> _WORK REQUIRED_: Could you return the whole listing exactly?

> _EXERCISE DATA_:
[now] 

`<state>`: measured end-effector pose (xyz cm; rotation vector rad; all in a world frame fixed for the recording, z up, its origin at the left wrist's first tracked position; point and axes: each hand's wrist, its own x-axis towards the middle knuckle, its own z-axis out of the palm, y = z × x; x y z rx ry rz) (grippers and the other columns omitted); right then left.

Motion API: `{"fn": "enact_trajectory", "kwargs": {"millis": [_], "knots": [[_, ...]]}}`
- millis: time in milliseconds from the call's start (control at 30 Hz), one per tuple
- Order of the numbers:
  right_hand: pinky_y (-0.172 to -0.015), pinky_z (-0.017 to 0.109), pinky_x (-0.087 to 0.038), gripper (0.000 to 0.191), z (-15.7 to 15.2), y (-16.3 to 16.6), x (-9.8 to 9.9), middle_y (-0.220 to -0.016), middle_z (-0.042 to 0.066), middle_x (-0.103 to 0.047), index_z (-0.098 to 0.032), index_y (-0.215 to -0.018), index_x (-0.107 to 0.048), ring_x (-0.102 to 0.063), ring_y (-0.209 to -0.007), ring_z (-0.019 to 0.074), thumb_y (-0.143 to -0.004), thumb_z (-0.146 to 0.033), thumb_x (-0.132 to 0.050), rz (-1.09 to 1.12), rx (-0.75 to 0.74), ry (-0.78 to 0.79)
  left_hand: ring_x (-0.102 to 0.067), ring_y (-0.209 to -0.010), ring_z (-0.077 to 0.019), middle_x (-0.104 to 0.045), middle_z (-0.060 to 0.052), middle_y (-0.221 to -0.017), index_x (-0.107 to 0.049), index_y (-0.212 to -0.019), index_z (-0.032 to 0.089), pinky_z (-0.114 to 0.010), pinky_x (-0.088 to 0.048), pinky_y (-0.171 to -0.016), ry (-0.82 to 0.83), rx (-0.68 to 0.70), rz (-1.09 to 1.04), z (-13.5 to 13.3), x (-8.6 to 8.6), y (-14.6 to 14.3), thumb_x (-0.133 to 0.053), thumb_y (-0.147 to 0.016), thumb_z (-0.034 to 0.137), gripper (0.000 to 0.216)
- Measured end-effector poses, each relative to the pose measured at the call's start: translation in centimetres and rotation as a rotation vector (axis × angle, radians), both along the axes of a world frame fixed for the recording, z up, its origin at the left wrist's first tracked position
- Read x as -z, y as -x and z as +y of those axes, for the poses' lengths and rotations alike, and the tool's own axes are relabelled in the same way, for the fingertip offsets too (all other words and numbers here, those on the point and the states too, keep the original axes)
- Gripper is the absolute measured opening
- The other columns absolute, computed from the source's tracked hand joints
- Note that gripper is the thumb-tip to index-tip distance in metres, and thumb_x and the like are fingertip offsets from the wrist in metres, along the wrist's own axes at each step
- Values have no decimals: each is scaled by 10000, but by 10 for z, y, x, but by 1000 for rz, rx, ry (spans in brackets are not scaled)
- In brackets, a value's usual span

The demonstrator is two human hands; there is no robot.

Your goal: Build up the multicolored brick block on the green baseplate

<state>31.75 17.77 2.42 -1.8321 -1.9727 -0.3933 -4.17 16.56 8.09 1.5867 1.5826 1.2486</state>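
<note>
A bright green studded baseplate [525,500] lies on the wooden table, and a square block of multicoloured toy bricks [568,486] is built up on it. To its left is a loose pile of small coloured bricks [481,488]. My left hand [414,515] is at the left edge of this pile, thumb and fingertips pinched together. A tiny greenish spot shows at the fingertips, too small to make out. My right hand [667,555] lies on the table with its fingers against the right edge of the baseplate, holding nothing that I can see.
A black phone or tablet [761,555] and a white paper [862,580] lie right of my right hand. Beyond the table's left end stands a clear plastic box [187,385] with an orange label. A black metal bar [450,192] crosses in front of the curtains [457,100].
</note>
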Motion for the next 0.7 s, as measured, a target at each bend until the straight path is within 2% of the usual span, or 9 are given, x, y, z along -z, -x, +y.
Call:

> _SOLUTION FOR THIS TASK_:
[now] 

`<state>`: measured end-effector pose (xyz cm; rotation vector rad; all in a world frame fixed for the recording, z up, its origin at the left wrist's first tracked position; point and axes: each hand's wrist, its own x-axis towards the middle knuckle, its own z-axis out of the palm, y = z × x; x y z rx ry rz) (grippers and the other columns omitted); right then left.

Motion API: `{"fn": "enact_trajectory", "kwargs": {"millis": [_], "knots": [[_, ...]]}}`
- millis: time in milliseconds from the call's start (control at 30 Hz), one per tuple
- Order of the numbers:
  right_hand: pinky_y (-0.172 to -0.015), pinky_z (-0.017 to 0.109), pinky_x (-0.087 to 0.038), gripper (0.000 to 0.191), z (-15.7 to 15.2), y (-16.3 to 16.6), x (-9.8 to 9.9), middle_y (-0.220 to -0.016), middle_z (-0.042 to 0.066), middle_x (-0.103 to 0.047), index_z (-0.098 to 0.032), index_y (-0.215 to -0.018), index_x (-0.107 to 0.048), ring_x (-0.102 to 0.063), ring_y (-0.209 to -0.007), ring_z (-0.019 to 0.074), thumb_y (-0.143 to -0.004), thumb_z (-0.146 to 0.033), thumb_x (-0.132 to 0.050), rz (-1.09 to 1.12), rx (-0.75 to 0.74), ry (-0.78 to 0.79)
  left_hand: ring_x (-0.102 to 0.067), ring_y (-0.209 to -0.010), ring_z (-0.077 to 0.019), middle_x (-0.104 to 0.045), middle_z (-0.060 to 0.052), middle_y (-0.221 to -0.017), index_x (-0.107 to 0.049), index_y (-0.212 to -0.019), index_z (-0.032 to 0.089), pinky_z (-0.114 to 0.010), pinky_x (-0.088 to 0.048), pinky_y (-0.171 to -0.016), ry (-0.82 to 0.83), rx (-0.68 to 0.70), rz (-1.09 to 1.04), z (-13.5 to 13.3), x (-8.6 to 8.6), y (-14.6 to 14.3), thumb_x (-0.133 to 0.053), thumb_y (-0.147 to 0.016), thumb_z (-0.034 to 0.137), gripper (0.000 to 0.216)
- Measured end-effector poses, each relative to the pose measured at the call's start: translation in centimetres and rotation as a rotation vector (axis × angle, radians), both along the axes of a world frame fixed for the recording, z up, its origin at the left wrist's first tracked position
- Read x as -z, y as -x and z as +y of those axes, for the poses' lengths and rotations alike, and the tool's own axes are relabelled in the same way, for the fingertip offsets too (all other words and numbers here, those on the point and the states too, keep the original axes)
- Gripper is the absolute measured opening
- The other columns absolute, computed from the source's tracked hand joints
- Note that gripper is the thumb-tip to index-tip distance in metres, and thumb_x and the like are fingertip offsets from the wrist in metres, along the wrist's own axes at each step
- Values have no decimals: each is scaled by 10000, but by 10 for z, y, x, but by 1000 for rz, rx, ry (spans in brackets are not scaled)
- In brackets, a value's usual span

The demonstrator is two human hands; there is no robot.

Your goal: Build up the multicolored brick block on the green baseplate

<state>31.75 17.77 2.42 -1.8321 -1.9727 -0.3933 -4.17 16.56 8.09 1.5867 1.5826 1.2486</state>
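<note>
A bright green studded baseplate [525,500] lies on the wooden table, and a square block of multicoloured toy bricks [568,486] is built up on it. To its left is a loose pile of small coloured bricks [481,488]. My left hand [414,515] is at the left edge of this pile, thumb and fingertips pinched together. A tiny greenish spot shows at the fingertips, too small to make out. My right hand [667,555] lies on the table with its fingers against the right edge of the baseplate, holding nothing that I can see.
A black phone or tablet [761,555] and a white paper [862,580] lie right of my right hand. Beyond the table's left end stands a clear plastic box [187,385] with an orange label. A black metal bar [450,192] crosses in front of the curtains [457,100].
</note>
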Motion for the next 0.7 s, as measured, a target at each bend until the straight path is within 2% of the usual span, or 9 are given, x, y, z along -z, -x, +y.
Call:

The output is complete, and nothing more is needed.